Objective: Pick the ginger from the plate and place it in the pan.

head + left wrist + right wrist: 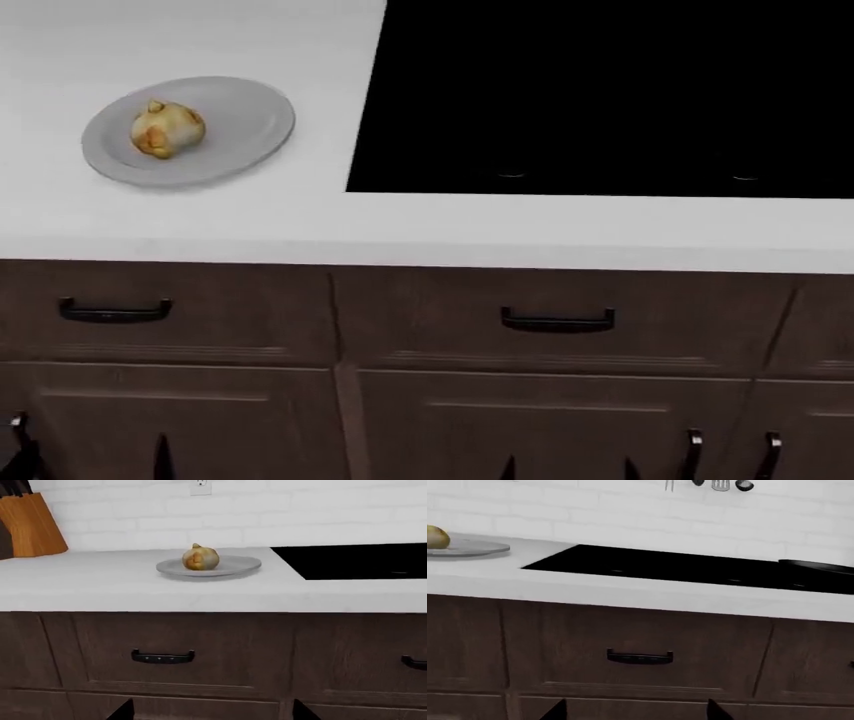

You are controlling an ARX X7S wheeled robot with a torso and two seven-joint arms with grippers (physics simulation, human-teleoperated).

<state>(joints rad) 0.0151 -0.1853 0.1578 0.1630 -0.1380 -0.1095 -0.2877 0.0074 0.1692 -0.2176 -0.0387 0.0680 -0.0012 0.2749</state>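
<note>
On the white counter left of the black stovetop (601, 95), the knobbly pale-yellow ginger (166, 129) sits on the round light-grey plate (247, 125). I see both grippers low, jaws spread and empty; I judge reaching comes next.

You face a white countertop (200, 225) with a black stovetop (614, 95) set into it. Below run dark wood drawers (561, 320) with black handles (557, 321). Behind stands a white brick wall (267, 515) with an outlet (200, 486), a wooden knife block (30, 525), and hanging utensils (717, 485).
</note>
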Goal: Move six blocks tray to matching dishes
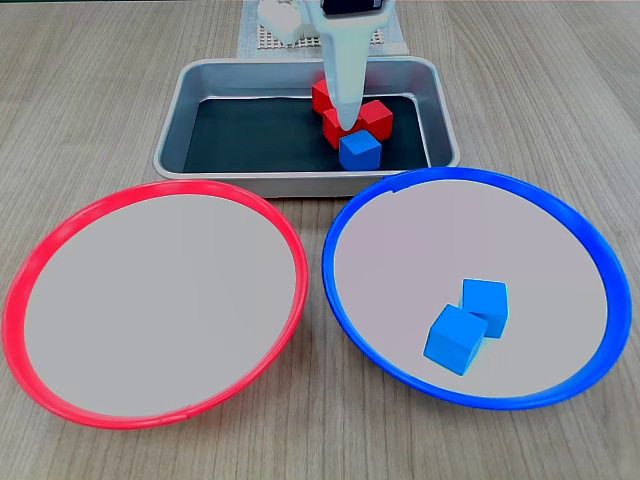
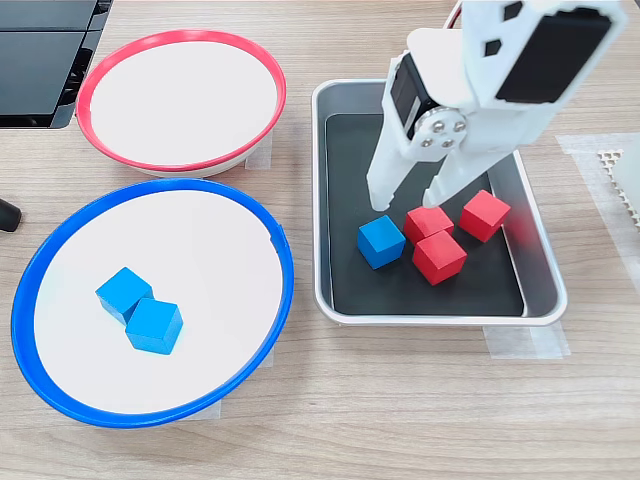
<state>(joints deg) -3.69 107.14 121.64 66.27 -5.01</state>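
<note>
The silver tray (image 2: pixel 339 300) holds one blue block (image 2: pixel 381 241) and three red blocks (image 2: pixel 428 222) (image 2: pixel 439 257) (image 2: pixel 485 215) bunched together on its black floor. In a fixed view the same blue block (image 1: pixel 360 150) sits nearest the tray's front wall (image 1: pixel 300 180). My white gripper (image 2: pixel 409 200) reaches down into the tray, open, its fingertips just behind the blue block and the nearest red block, with bare floor between them. Two blue blocks (image 2: pixel 124 293) (image 2: pixel 154 326) lie touching in the blue-rimmed dish (image 2: pixel 150 215). The red-rimmed dish (image 2: pixel 180 95) has a bare face.
A white perforated mat (image 1: pixel 262 40) lies behind the tray. In a fixed view, dark panels (image 2: pixel 45 50) sit at the top left beyond the red-rimmed dish. The two dishes almost touch each other, and both stand close to the tray on the wooden table (image 2: pixel 400 420).
</note>
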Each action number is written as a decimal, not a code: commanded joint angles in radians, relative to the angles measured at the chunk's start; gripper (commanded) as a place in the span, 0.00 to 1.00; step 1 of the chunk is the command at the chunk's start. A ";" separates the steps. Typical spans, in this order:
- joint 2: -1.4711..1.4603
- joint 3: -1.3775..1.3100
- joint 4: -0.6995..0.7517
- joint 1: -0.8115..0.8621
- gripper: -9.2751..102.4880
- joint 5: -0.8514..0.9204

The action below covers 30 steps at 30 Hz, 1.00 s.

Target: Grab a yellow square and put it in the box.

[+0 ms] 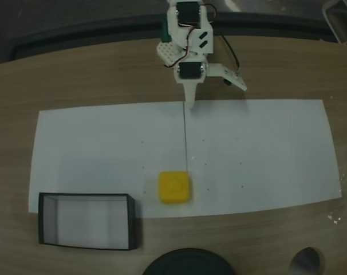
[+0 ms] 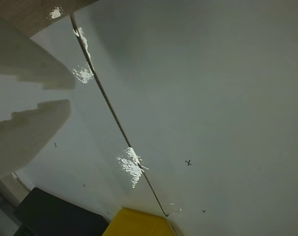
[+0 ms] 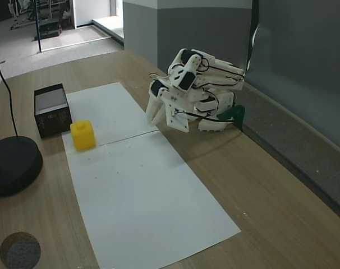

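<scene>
Gripper (image 1: 190, 102) hung over the paper's far edge, fingers nearly together, holding nothing. Yellow square (image 1: 174, 187) lay on white paper (image 1: 265, 149), near the black-walled box (image 1: 86, 221), apart

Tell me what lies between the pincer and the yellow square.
Only bare white paper with a thin seam line running from the pincer toward the yellow square, shown in a fixed view.
</scene>
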State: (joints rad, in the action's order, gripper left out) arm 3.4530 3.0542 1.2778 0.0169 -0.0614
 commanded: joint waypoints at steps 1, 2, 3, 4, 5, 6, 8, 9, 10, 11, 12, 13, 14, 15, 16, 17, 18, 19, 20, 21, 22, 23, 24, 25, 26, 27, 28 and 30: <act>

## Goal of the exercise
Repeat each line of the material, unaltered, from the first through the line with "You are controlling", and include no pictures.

## Answer area
Objective: Pick the ginger from the plate and place it in the pan.

head + left wrist + right wrist: 

You are controlling an ARX X7S wheeled robot with a torso and two seven-joint arms with grippers (physics simulation, human-teleoperated).

The exercise contains no remaining tasks.